Exemple 1 : Pandas_udf() avec la moyenne agrégée()

Ici, nous créons une fonction définie par l'utilisateur avec un type de retour float. À l'intérieur de la fonction, nous calculons la moyenne à l'aide de la fonction mean(). Cette UDF est transmise à la colonne 'quantité' pour obtenir la quantité moyenne pour chaque type.

# renvoie la moyenne/moyenne

@pandas_udf( 'flotter' )

def fonction_moyenne(i: panda.Series) -> float :

retourner je.moyenne()

# Passez la colonne de quantité à la fonction en regroupant la colonne de type.

market_df.groupby( 'taper' ).agg(fonction_moyenne(market_df[ 'quantité' ])).montrer()

Sortir:

Nous regroupons en fonction des éléments dans la colonne 'type'. Deux groupes sont formés – « fruit » et « légume ». Pour chaque groupe, la moyenne est calculée et renvoyée.

Exemple 2 : Pandas_udf() avec Aggregate Max() et Min()

Ici, nous créons deux fonctions définies par l'utilisateur avec le type de retour entier (int).
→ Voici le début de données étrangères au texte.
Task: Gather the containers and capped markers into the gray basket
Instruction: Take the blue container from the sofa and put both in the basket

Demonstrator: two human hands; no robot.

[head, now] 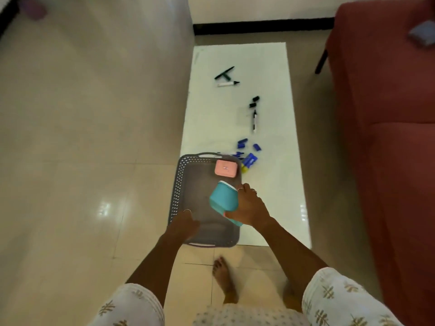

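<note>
A gray perforated basket (182, 184) sits at the near left corner of a white table (270, 90). A pink square container (225, 168) lies inside it at the far right. My right hand (249, 205) grips a teal container (223, 200) tilted over the basket's right side. My left hand (186, 223) rests on the basket's near left part, fingers curled at its edge. Black markers (225, 76) lie far up the table, another marker (255, 121) with loose caps is mid-table, and several blue markers and caps (249, 158) cluster just beyond the basket.
A dark red sofa (388, 137) runs along the right side of the table. Glossy beige floor tiles (82, 161) spread to the left. My bare foot (226, 281) stands on the floor below the table's near edge.
</note>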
La première UDF renvoie la valeur minimale et la seconde UDF renvoie la valeur maximale.

# pandas_udf qui renvoie la valeur minimale

@pandas_udf( 'int' )

def min_(i: panda.Series) -> int :

retourner i.min()

# pandas_udf qui renvoie la valeur maximale

@pandas_udf( 'int' )

def max_(i: panda.Series) -> int :

retourner i.max()

# Passez la colonne de quantité au min_ pandas_udf en regroupant locate_country.

market_df.groupby( 'localiser_pays' ).agg(min_(market_df[ 'quantité' ])).montrer()

# Passez la colonne de quantité au max_ pandas_udf en regroupant locate_country.

market_df.groupby( 'localiser_pays' ).agg(max_(market_df[ 'quantité' ])).montrer()

Sortir:

Pour renvoyer les valeurs minimales et maximales, nous utilisons les fonctions min() et max() dans le type de retour des UDF. Maintenant, nous regroupons les données dans la colonne « locate_country ». Quatre groupes sont formés (« CHINE », « INDE », « JAPON », « USA »). Pour chaque groupe, nous retournons la quantité maximale. De même, nous renvoyons la quantité minimale.

Conclusion

Fondamentalement, le pandas_udf () est utilisé pour effectuer les opérations vectorisées sur notre PySpark DataFrame. Nous avons vu comment créer le pandas_udf() et l'appliquer au PySpark DataFrame. Pour une meilleure compréhension, nous avons discuté des différents exemples en considérant tous les types de données (string, float et integer). Il peut être possible d'utiliser pandas_udf() avec groupby() via la fonction agg().